Base counters (always emitted)

Metric	Labels	Description
`llm_requests_total`	`provider`, `streaming`	Total requests by provider and streaming mode.
`llm_requests_parse_fallback_total`	—	Requests that could not be parsed and fell back to default routing.
`llm_requests_error_provider_total`	`provider`	Semantic provider errors (4xx).
`llm_requests_error_gateway_total`	—	Gateway-level errors.
`llm_requests_usage_missing_total`	`provider`	Responses where usage was not extracted.
`llm_requests_translation_total`	`provider`	Requests translated across dialects.
`llm_requests_replacement_total`	`provider`	Requests where the provider was replaced by policy.

Latency histogram

Metric	Labels	Description
`llm_request_duration_seconds`	`provider`	5-bucket histogram: `<100ms`, `<500ms`, `<2s`, `<10s`, `≥10s`.

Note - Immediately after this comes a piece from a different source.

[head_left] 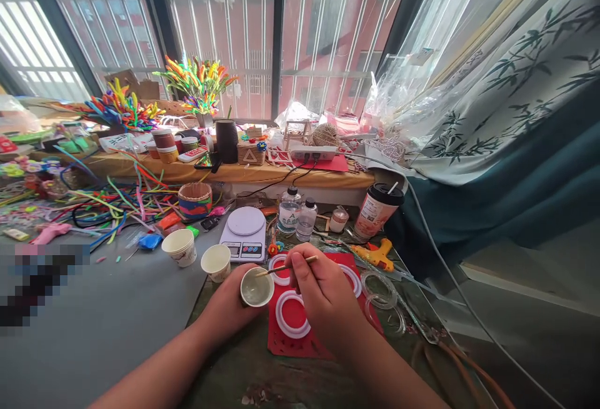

Token counters (when `llm_metrics_emit_usage on`)

Metric	Labels	Description
`llm_prompt_tokens_total`	`provider`	Total prompt tokens consumed.
`llm_completion_tokens_total`	`provider`	Total completion tokens consumed.

Opt-in label families

Metric	Labels	Description
`llm_requests_model_total`	`provider`, `model`	Requests by provider and model. Requires `llm_metrics_label_model on`.
`llm_requests_error_model_total`	`provider`, `model`	Errors by provider and model. Requires `llm_metrics_label_model on`.
`llm_requests_auth_status_total`	`provider`, `auth_status`	Requests by provider and auth resolution status. Requires `llm_metrics_label_auth_status on`.
`llm_requests_error_auth_status_total`	`provider`, `auth_status`	Errors by provider and auth status. Requires `llm_metrics_label_auth_status on`.
`llm_requests_resolution_outcome_total`	`outcome`	Requests by resolution outcome. Requires `llm_metrics_label_resolution_outcome on`.
`llm_requests_tenant_total`	`tenant`	Requests by tenant. Requires `llm_metrics_label_tenant on`.
`llm_requests_error_provider_tenant_total`	`tenant`	Provider errors by tenant. Requires `llm_metrics_label_tenant on`.
`llm_requests_error_gateway_tenant_total`	`tenant`	Gateway errors by tenant. Requires `llm_metrics_label_tenant on`.

Behavior notes

All counter increments happen in the LOG phase after the response is complete.
Provider labels are bounded to openai, anthropic, other, and total.
Model labels are lowercased and use a fixed-capacity table. Oversized keys (>63 chars) and table-overflow keys go to _overflow.
Tenant labels use a 32-entry fixed-capacity table. Oversized keys (>63 chars) go to _overflow.
Per-worker counter ownership means provider/auth/outcome increments are lock-free. Only model/tenant table inserts take the slab mutex and only on first encounter of a new label value.
Hot reload preserves counters only when the existing LlmMetricsStore layout matches the new binary.
The export handler detects buffer overflow: if the Prometheus text output exceeds the export buffer, it returns 503 rather than silently truncating.
Metric cardinality is bounded by configuration. Enable opt-in labels only when needed.